Prompt 2: Debug Actor Performance Issues

My Dapr Actors are responding slowly. Users report 2-3 second response times
for ChatAgent actors that should respond in under 100ms.

I have Prometheus and Jaeger configured for Dapr. Walk me through systematic
debugging:

1. What PromQL queries identify which actor methods are slow?
2. How do I find if pending_calls is building up (turn-based backlog)?
3. In Jaeger, how do I trace an actor method to see if state operations are slow?
4. What's the difference between actor method time and state store time?

Give me specific queries and what the results would indicate.

What you're learning: Using Dapr-specific metrics and traces to diagnose actor performance. The AI guides you through metrics-then-traces workflow for root cause analysis.

Prompt 3: Monitor Dapr Workflow Health

I'm running Dapr Workflows for order processing. Some workflows take 30+ seconds
when they should complete in 5 seconds. Others are failing silently.

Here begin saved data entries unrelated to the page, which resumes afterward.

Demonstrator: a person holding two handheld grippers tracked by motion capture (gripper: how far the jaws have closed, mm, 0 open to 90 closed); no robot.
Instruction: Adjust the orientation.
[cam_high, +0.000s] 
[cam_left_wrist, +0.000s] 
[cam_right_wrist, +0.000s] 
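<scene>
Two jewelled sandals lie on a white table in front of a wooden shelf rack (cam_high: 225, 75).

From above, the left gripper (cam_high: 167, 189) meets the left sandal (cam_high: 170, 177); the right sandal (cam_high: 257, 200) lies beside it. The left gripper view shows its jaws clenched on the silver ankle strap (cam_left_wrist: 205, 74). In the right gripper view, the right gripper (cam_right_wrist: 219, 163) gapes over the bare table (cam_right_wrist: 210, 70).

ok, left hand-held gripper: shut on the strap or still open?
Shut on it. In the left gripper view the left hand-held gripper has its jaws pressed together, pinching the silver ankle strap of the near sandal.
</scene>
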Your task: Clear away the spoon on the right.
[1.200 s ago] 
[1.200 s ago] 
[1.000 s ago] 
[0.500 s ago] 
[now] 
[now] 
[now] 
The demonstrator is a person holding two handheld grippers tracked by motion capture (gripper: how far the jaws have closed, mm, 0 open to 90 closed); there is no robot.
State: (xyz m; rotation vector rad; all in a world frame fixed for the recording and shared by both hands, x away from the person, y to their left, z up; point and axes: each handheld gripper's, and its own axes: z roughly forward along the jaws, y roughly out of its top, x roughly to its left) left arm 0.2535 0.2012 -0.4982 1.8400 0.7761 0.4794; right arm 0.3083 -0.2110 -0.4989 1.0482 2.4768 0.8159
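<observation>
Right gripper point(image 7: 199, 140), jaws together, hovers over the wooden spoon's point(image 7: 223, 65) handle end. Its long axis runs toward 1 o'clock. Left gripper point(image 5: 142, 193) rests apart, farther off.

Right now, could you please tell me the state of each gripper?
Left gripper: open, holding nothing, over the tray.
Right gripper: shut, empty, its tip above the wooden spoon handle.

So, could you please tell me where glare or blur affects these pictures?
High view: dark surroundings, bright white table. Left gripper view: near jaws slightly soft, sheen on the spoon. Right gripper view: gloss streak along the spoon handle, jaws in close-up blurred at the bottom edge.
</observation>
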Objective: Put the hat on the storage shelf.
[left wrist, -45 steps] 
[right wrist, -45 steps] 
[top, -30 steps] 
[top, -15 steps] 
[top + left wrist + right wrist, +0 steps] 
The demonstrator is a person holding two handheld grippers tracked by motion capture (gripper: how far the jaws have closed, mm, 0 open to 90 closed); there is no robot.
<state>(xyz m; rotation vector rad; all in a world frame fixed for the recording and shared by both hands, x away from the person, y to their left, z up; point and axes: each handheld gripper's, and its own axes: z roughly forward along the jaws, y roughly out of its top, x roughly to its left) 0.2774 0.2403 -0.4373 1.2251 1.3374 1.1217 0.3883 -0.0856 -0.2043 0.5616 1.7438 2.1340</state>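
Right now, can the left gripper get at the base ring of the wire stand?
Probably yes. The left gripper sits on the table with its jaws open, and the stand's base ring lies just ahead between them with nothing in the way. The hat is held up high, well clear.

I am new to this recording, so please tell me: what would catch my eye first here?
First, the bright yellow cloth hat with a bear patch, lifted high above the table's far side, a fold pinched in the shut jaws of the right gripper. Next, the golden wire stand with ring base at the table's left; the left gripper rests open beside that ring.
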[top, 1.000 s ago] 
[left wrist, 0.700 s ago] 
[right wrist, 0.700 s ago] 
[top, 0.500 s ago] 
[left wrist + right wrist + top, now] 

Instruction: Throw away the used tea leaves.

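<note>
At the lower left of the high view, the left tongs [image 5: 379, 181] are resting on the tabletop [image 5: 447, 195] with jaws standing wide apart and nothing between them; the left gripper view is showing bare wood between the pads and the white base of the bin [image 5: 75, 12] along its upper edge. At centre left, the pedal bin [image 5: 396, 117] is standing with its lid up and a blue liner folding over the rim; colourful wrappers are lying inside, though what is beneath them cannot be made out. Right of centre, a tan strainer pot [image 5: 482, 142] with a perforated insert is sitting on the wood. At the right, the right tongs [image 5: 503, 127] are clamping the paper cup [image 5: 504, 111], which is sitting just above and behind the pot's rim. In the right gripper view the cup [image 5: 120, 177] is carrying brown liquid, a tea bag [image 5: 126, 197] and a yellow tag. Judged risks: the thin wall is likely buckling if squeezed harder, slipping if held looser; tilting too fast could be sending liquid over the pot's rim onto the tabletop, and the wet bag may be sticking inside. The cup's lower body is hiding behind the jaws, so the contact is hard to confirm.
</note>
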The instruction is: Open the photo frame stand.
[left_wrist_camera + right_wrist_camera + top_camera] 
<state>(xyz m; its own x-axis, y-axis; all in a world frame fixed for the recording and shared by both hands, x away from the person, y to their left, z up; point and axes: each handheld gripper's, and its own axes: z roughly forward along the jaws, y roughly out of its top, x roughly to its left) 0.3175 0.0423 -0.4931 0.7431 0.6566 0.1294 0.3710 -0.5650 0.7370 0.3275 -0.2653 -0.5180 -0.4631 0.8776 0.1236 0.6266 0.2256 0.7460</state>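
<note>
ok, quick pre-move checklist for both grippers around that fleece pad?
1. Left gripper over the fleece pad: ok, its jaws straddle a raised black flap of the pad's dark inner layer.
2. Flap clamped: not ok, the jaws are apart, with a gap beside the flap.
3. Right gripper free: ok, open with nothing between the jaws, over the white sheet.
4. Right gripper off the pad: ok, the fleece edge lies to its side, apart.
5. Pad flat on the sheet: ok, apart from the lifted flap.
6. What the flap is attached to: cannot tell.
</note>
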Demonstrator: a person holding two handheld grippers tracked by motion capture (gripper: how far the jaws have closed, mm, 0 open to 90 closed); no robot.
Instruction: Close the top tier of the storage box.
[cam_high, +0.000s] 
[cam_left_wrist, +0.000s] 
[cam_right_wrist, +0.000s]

Help me build observability for these workflows:
1. PromQL query to find which activity steps are slowest
2. PromQL query to calculate workflow failure rate by workflow type
3. How to trace a specific workflow execution in Jaeger
4. Alerting rules for workflow step timeouts and failure thresholds

My workflow has these activities: ValidateOrder, ReserveInventory, ProcessPayment,
SendConfirmation. Which metrics tell me where to investigate?

What you're learning: Workflow-specific observability patterns. The AI helps you translate workflow concepts (steps, activities, execution) into PromQL queries and tracing strategies.

Safety Note

Dapr observability adds overhead. Each sidecar exposes metrics (memory for metric storage) and exports traces (CPU for serialization, network for transmission). With samplingRate: "1" (100% tracing), every request generates trace data. In high-throughput production:

  • Reduce sampling to 10% or 1% (samplingRate: "0.1" or "0.01")
  • Set resource limits on sidecars via annotations (dapr.io/sidecar-cpu-limit, dapr.io/sidecar-memory-limit)
  • Monitor the observability pipeline itself (Prometheus storage, Jaeger ingestion rate)

If your observability system can't keep up with your application's volume, you'll lose visibility precisely when you need it most.